- WORK REQUIRED -
Copy each line of the entries that includes the word "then".

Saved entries
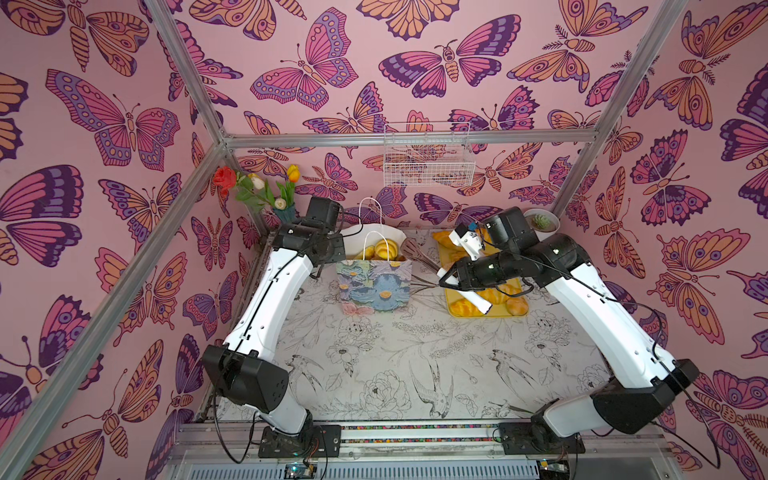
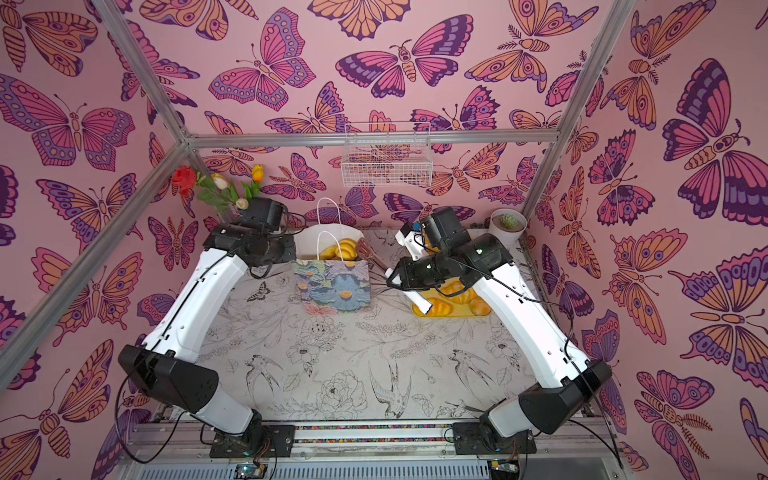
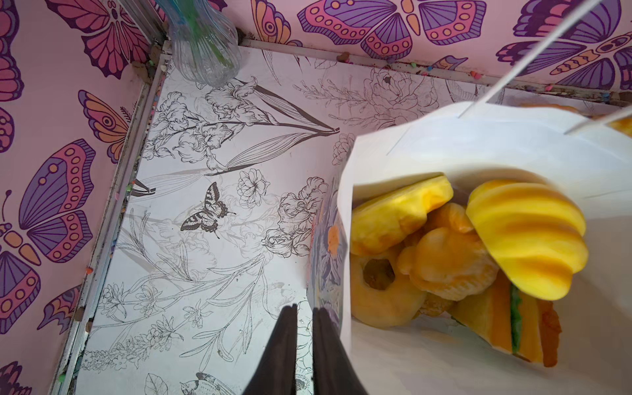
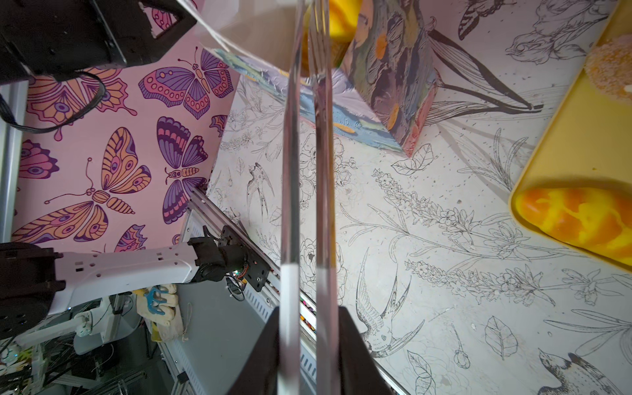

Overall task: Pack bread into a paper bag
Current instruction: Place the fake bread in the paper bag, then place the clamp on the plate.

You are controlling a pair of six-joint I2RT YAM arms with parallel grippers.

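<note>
Since the right gripper (image 4: 309, 314) is clamped on long tongs (image 4: 290, 171) whose tips reach over the right rim of the paper bag (image 1: 374, 286), a hasty or sideways pull could catch that rim and tip the bag. Cannot tell whether the tongs pinch a piece.

Nothing pins the bag. It stands upright at the far middle of the table (image 1: 415, 353). The left gripper (image 3: 304, 307) sits just beside its left wall, fingers nearly together, thin gap, nothing between.

The bag looks heaped. A ridged yellow loaf (image 3: 526, 239) rides high near the mouth, so another piece may jam or roll out.

All bread (image 3: 448, 266) looks soft, toy-like, golden-yellow to tan.
- **Nearest:** a streaked loaf (image 4: 578, 222) and a round roll (image 1: 517, 306) on the yellow tray (image 4: 561, 136), just right of the bag.
- **Farther, in the bag:** a ring (image 3: 379, 284) and a sandwich (image 3: 513, 325) with a green layer.
- **Farthest:** one more roll-like lump (image 1: 442, 239) at the tray's far end.
</note>
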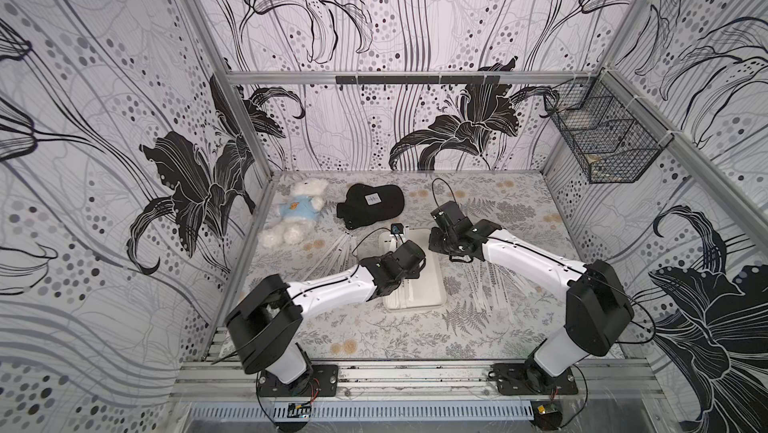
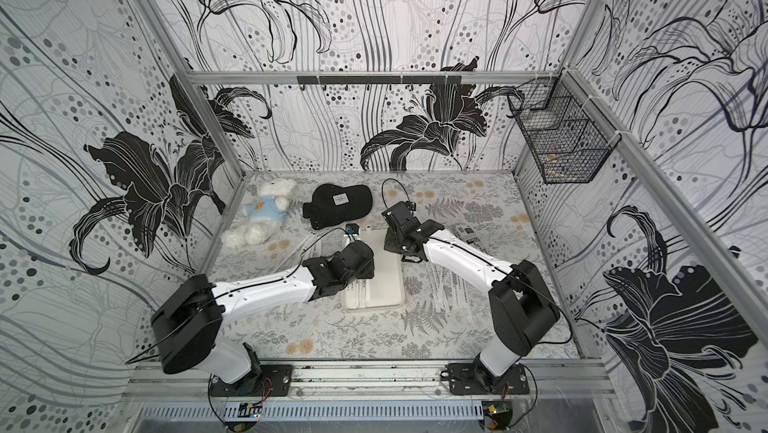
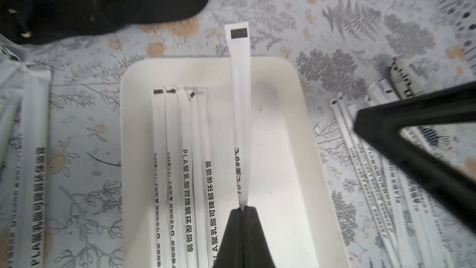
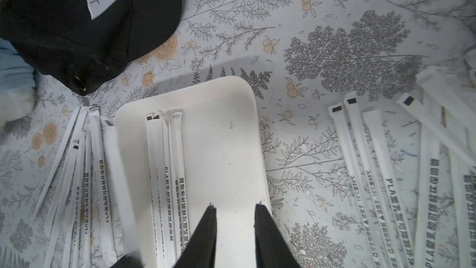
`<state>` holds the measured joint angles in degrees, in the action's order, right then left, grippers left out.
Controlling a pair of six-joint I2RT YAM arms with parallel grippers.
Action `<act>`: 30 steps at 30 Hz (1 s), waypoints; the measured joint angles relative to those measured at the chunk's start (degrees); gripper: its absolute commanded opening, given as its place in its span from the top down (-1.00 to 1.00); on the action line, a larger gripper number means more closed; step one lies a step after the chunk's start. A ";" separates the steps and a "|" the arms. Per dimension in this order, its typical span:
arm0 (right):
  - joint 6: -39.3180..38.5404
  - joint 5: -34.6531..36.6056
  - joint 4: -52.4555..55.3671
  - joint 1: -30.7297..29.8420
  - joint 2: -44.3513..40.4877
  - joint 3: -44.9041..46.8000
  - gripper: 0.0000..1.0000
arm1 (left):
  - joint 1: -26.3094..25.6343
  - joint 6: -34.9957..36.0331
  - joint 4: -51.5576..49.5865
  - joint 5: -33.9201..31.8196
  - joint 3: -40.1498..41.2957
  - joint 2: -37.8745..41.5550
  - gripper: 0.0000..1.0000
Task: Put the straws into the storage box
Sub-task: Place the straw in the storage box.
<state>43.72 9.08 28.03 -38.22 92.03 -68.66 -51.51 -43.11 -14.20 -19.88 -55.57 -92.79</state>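
My left gripper (image 3: 243, 207) is shut on one straw (image 3: 240, 104). The straw juts forward above the storage box (image 3: 280, 151), and its dark-marked end reaches past the far rim. Several straws (image 3: 185, 151) lie side by side along one side of the box's floor. My right gripper (image 4: 235, 205) hangs open over the storage box (image 4: 221, 138) with nothing between its fingers. Loose straws (image 4: 381, 163) lie fanned on the table to the right of the box, and another pile of straws (image 4: 85, 163) lies to its left. In both top views the box (image 1: 432, 285) (image 2: 390, 277) sits mid-table under both wrists.
A black cap (image 1: 370, 204) and a white teddy bear (image 1: 295, 214) lie behind the box at the back left. A short printed tube (image 2: 467, 235) rests beyond the right straw pile. A black wire basket (image 1: 602, 135) hangs on the right wall.
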 measured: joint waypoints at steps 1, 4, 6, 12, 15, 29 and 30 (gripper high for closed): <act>-0.07 0.04 0.00 0.20 -0.20 0.39 0.41 | -0.28 -0.24 0.33 0.11 -0.02 -2.03 1.00; -0.07 0.17 0.00 0.39 -0.42 1.75 0.41 | -0.57 -0.63 0.52 0.33 -0.02 -5.84 1.00; -0.07 0.15 0.00 0.39 -0.52 2.89 0.41 | -0.61 -0.66 0.52 0.33 -0.02 -6.99 1.00; -0.04 -0.02 -0.04 0.39 -0.55 4.57 0.42 | -0.63 -0.61 0.83 0.35 -0.02 -8.66 0.99; -0.07 -0.02 -0.20 0.39 -0.61 4.57 0.42 | -0.63 -0.52 0.92 0.33 -0.02 -9.73 0.93; -0.07 -0.02 -0.22 0.39 -0.61 4.57 0.42 | -0.63 0.22 0.44 0.20 -1.27 -10.88 0.64; -0.09 -0.02 -0.22 0.39 -0.61 4.57 0.42 | -0.63 0.31 0.35 0.20 -1.44 -10.88 0.63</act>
<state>43.64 9.06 27.81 -37.82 91.42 -64.10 -52.14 -42.81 -13.85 -19.68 -57.01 -103.68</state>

- COMPLETED EXERCISE -
Current instruction: Place the fake bread in the paper bag, then place the clamp on the plate.
`<state>` holds the measured joint angles in degrees, in the action's order, right then left, grippers left out.

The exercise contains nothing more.